RECORDED DATA:
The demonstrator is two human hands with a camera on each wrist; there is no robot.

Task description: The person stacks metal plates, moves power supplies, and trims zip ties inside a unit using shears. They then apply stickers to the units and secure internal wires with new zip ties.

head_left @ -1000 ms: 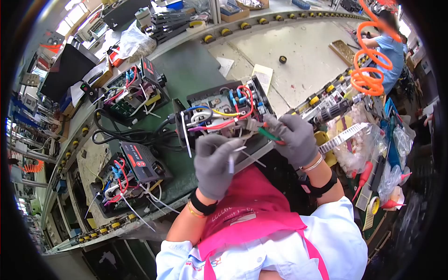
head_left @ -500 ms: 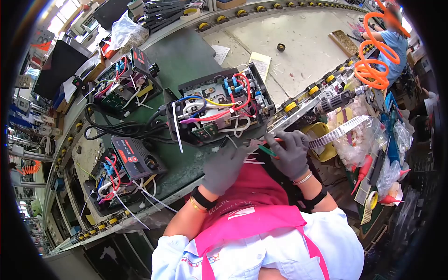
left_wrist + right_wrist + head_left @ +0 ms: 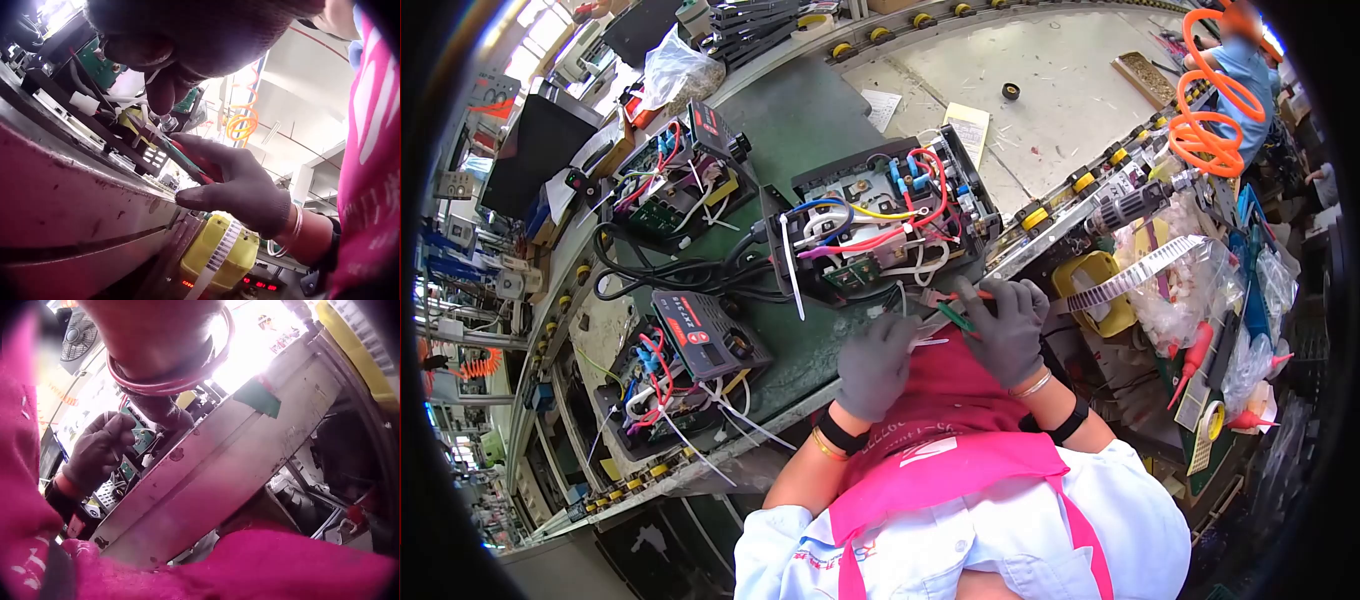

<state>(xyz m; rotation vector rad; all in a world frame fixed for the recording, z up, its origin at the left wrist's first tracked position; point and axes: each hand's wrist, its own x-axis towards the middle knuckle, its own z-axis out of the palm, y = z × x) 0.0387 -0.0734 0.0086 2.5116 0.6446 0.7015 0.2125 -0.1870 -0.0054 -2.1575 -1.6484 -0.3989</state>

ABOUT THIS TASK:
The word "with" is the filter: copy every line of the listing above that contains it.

TASK OUTPUT:
The demonstrator is two human hands with a camera on each wrist; there is no robot.
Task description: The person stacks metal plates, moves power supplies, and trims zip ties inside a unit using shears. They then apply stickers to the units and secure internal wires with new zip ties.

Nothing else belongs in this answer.